··· Data for the task
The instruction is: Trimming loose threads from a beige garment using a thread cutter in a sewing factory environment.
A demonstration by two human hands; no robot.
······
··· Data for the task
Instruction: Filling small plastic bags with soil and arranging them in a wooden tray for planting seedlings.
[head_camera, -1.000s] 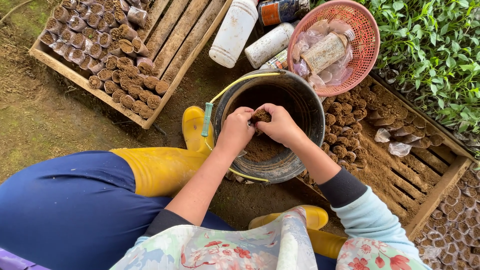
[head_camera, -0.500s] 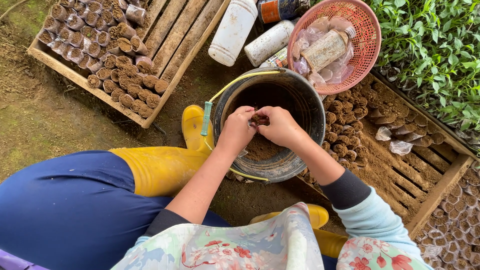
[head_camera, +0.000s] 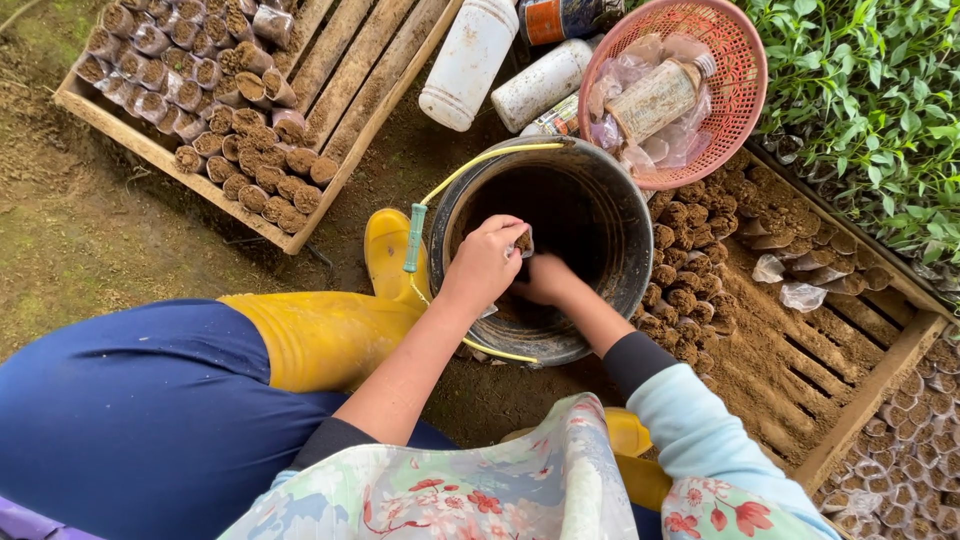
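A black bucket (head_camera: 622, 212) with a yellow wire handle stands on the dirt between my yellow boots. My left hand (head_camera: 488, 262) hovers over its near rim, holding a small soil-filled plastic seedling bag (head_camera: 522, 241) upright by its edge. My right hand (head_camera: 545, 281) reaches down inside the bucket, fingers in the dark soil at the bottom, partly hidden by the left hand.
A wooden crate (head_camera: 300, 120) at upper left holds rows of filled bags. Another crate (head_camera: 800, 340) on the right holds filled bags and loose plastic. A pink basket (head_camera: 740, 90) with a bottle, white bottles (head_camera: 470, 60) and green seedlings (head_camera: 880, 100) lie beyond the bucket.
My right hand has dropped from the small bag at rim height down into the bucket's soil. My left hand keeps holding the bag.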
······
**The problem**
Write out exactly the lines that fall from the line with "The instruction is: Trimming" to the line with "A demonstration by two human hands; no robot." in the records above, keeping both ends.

**Task solution**
The instruction is: Trimming loose threads from a beige garment using a thread cutter in a sewing factory environment.
A demonstration by two human hands; no robot.

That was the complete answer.